For the past decade, companies built data governance frameworks for data privacy, regulatory compliance, and other areas of risk management. But now, with the advent of active metadata, data governance can also function in an operational capacity.
Data governance frameworks that leverage active metadata and operational functionality will enhance data modeling, data stewardship, AI/ML, and more across an organization. Active metadata will also enable data governance frameworks to offer transparency of data profiles, classification, quality, location, lineage, and context. Moreover, advances in data intelligence will democratize data while ensuring security.
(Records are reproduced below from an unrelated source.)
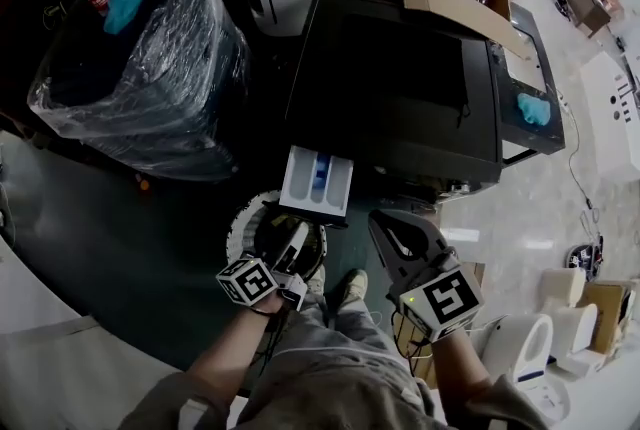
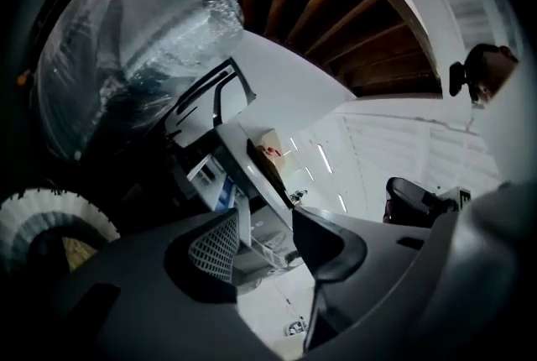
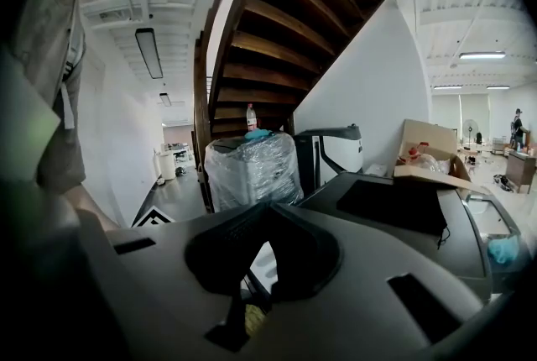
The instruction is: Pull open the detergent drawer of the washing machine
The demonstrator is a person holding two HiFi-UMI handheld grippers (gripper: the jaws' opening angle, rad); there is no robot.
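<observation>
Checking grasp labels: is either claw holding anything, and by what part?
Nothing held. Left claw open and empty, right claw shut on nothing; both clear of the pulled-out detergent drawer.

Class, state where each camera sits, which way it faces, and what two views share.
Head view: on the head, facing down at washing machine, open drawer, left tongs, right tongs, forearms.
Left gripper view: on left tongs, jaws apart, facing the drawer.
Right gripper view: on right tongs, facing the machine's top; shirt at left.
Shared: wrapped appliance.
</observation>
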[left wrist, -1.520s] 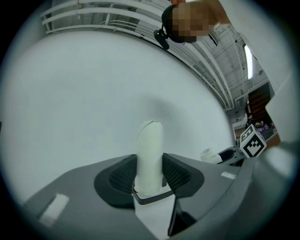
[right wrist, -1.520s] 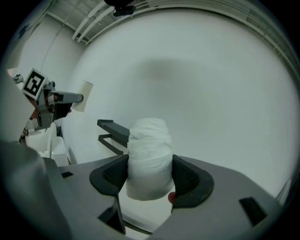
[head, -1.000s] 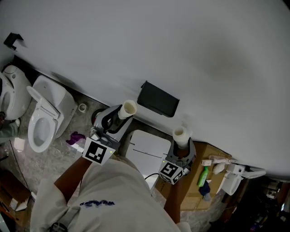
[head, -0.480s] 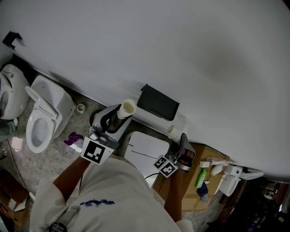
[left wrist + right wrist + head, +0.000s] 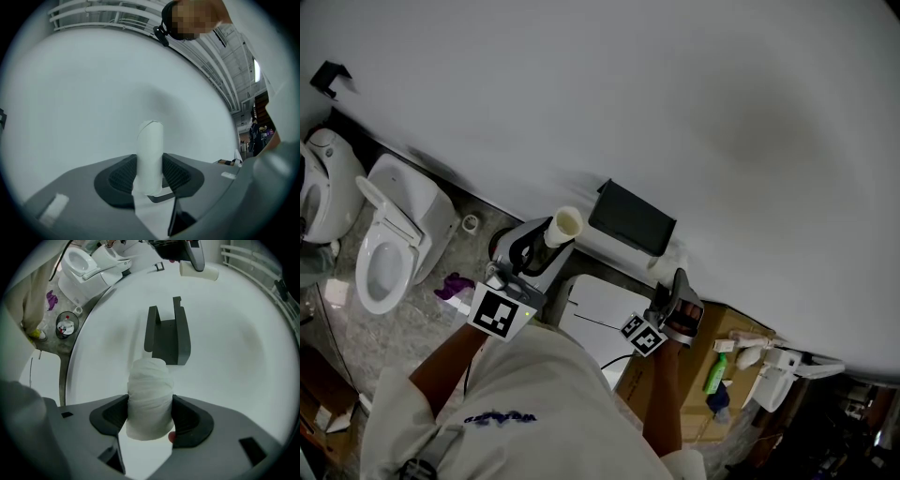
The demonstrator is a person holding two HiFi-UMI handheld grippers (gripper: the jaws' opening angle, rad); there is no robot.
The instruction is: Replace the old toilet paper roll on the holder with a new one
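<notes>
With my left gripper [image 5: 150,176] clamping the thin old white cardboard tube [image 5: 150,143], my right gripper [image 5: 150,417] squeezes the plump new white paper roll [image 5: 147,387], which could jam crooked against the black wall holder [image 5: 171,341].

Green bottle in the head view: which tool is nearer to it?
Right. The right tool, gripping a paper roll, is just up-left of the green bottle; the left tool, gripping a thin roll, is much farther left.

Left of my left jaws I see the floor [image 5: 412,314] carrying a toilet [image 5: 389,248], a purple cloth [image 5: 455,284], a small ring [image 5: 470,223].
</notes>
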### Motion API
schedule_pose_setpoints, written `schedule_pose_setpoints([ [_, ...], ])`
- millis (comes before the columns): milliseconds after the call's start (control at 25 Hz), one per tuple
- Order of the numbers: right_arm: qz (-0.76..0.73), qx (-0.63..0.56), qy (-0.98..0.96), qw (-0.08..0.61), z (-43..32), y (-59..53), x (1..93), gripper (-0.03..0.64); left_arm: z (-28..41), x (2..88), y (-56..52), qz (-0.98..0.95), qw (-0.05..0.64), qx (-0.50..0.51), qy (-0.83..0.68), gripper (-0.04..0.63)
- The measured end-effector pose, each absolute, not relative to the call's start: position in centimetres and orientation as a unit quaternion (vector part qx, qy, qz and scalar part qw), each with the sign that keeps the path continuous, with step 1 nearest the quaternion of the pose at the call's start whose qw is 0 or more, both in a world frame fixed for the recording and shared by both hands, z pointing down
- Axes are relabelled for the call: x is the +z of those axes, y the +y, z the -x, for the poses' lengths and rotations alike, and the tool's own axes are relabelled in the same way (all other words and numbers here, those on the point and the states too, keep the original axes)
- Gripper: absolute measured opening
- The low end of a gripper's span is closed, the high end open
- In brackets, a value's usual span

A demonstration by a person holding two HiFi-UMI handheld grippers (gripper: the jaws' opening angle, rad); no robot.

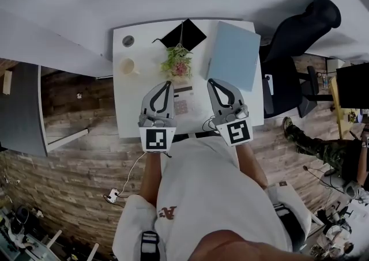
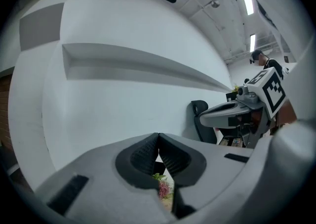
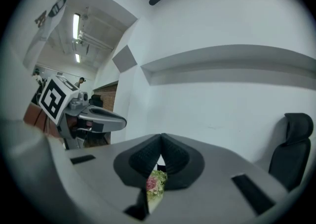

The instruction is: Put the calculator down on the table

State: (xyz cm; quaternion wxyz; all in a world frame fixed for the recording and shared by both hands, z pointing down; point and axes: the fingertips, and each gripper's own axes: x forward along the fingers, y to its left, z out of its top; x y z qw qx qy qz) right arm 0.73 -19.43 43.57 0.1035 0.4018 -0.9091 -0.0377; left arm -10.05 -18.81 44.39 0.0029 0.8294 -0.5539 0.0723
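Observation:
The calculator, small and grey with rows of keys, lies flat on the white table, seen only in the head view. My left gripper and right gripper are raised above the table on either side of it, both pointing away from me. Both are shut, pads touching, with nothing between them. In the left gripper view the jaws meet against a white wall. The right gripper view shows the same. Neither gripper touches the calculator.
A potted plant with pink flowers stands just beyond the calculator. A black square item, a light blue board, a cup and a round disc are farther back. A black office chair stands at the right.

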Motion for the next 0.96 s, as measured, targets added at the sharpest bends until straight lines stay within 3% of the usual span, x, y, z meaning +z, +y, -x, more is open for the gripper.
schedule_pose_setpoints([
  [960,-0.427,-0.033,-0.898,0.101,1.0,-17.5,41.9,0.006,11.9,42.7,-17.0,-0.837,-0.018,0.06,-0.543,0.003],
])
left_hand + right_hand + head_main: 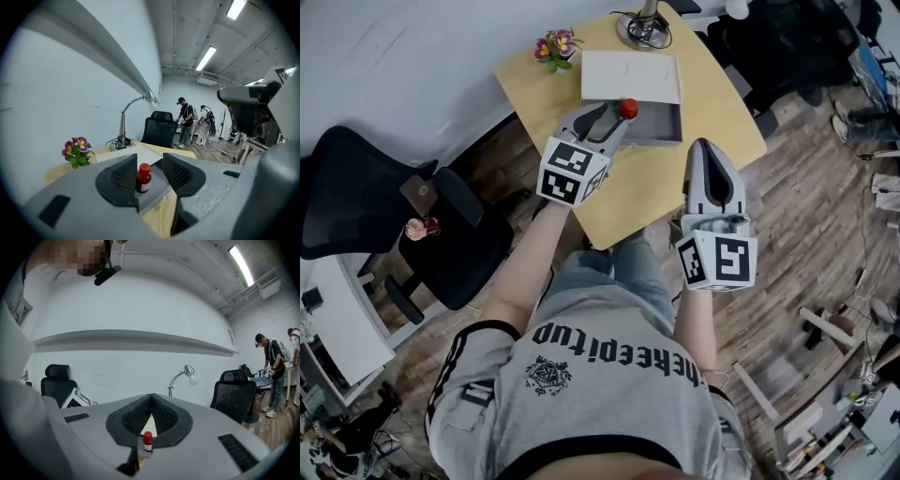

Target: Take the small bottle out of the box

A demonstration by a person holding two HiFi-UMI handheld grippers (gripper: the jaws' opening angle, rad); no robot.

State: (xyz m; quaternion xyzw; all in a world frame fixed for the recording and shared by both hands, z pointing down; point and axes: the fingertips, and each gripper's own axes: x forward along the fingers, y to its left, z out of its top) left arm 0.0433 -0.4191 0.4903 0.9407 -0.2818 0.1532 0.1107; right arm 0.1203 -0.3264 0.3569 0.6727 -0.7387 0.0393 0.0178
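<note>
A small bottle with a red cap [628, 109] stands upright in the open grey box [661, 125], in front of the box's white lid [630, 75]. My left gripper [617, 118] reaches over the box's near left corner. In the left gripper view the bottle [143, 178] stands between its jaws, close to the left pad [123, 177] with a gap to the right pad, so the left gripper [150, 158] is open. My right gripper [706, 148] hangs over the table to the right of the box, shut and empty. The right gripper view shows the bottle [147, 441] below its closed tips [151, 397].
The yellow table [722, 103] also bears a flower pot [556, 45] at the back left and a lamp base [645, 28] at the back. A black office chair [394, 216] stands left of the table. Two people [194, 124] stand far across the room.
</note>
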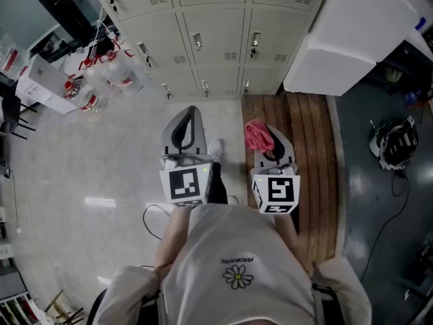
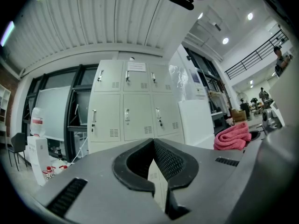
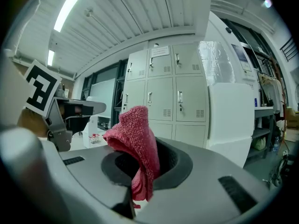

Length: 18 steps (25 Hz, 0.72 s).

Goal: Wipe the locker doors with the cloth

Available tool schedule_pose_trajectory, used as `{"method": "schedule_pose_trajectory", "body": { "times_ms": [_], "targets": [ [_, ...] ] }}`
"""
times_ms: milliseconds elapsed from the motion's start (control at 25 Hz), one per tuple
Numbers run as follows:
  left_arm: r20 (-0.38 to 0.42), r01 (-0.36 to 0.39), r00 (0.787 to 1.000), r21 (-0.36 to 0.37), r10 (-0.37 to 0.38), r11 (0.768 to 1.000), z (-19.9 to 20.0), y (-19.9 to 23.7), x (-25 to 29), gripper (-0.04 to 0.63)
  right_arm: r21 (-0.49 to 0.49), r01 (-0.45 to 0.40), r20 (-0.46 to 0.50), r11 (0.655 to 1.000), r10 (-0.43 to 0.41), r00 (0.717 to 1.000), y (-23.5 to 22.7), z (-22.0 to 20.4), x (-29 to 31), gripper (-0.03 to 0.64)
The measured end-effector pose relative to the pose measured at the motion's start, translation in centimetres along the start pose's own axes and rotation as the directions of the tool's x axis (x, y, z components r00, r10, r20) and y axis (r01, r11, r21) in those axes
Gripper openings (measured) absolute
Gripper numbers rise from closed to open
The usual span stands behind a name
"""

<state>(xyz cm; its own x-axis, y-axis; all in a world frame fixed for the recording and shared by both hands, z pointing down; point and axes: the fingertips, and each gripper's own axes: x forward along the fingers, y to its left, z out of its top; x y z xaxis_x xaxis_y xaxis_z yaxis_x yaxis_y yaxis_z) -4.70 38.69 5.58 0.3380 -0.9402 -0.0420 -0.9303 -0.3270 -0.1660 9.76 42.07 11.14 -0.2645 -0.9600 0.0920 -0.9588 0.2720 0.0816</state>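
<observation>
Forward, right gripper (image 3: pixel 142 171) (around cloth (image 3: pixel 135 129))

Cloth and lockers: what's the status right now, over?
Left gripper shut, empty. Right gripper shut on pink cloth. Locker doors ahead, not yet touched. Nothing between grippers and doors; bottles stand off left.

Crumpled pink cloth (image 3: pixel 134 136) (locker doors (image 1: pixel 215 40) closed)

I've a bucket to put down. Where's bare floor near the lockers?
The pale floor between the bottles and the wooden planks is bare up to the lockers. The planks beside the white cabinet are free too. Crowded: the bottles' corner, and the dark floor at right with a helmet-like thing.
</observation>
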Motion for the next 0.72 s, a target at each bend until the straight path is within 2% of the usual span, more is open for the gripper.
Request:
{"method": "schedule_pose_trajectory", "body": {
  "times_ms": [200, 400, 720],
  "targets": [
    [-0.026, 0.02, 0.999, -0.008, -0.02, 1.0, -1.4, 1.4, 4.2, 0.017, 0.026, -0.016, -0.04, 1.0, 0.017, 0.999, -0.3, -0.8, 4.2, 0.031],
    [-0.012, 0.049, 0.999, -0.027, -0.049, 0.998, -1.6, 4.0, 9.9, 0.017, 0.024, -0.03, -0.061, 0.999, 0.032, 0.998, -0.6, 0.4, 9.8, 0.031],
    [0.003, 0.057, 0.998, -0.098, -0.057, 0.994, -2.7, 9.7, 19.8, 0.017, -0.012, -0.081, -0.116, 0.997, 0.079, 0.99, -0.5, 2.0, 20.8, 0.032]
  ]
}}
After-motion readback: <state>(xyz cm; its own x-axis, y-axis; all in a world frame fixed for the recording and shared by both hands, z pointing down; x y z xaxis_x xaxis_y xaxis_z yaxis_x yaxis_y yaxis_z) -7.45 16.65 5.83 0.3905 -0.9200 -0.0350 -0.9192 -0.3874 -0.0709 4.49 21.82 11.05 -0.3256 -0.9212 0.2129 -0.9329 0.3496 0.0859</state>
Governance solutions will facilitate real-time communications between different systems in a data fabric. New “metadata graphs” will enable more granularity in data lineage and BI, anomaly analysis, and impact analysis. Additionally, governance frameworks will leverage smart inferences based on active metadata to automate compliance measures for similar sources and users.
The days of passive data governance are over. In 2022, active metadata will make data governance an operational force.
6. Data as a Product
With the introduction of the data mesh (more below), the concept of “data as a product” has boomed in popularity.
A “data product” is typically a digital product or feature that uses data to achieve its end. But data mesh also discusses the productization of data — the application of the product life cycle to data deliverables.
In this new paradigm, data assets are treated as products, and data consumers are treated as customers. This framework applies product thinking to datasets, and ensures that they retain the discoverability, security, explorability, and other facets needed to remain leverageable entities.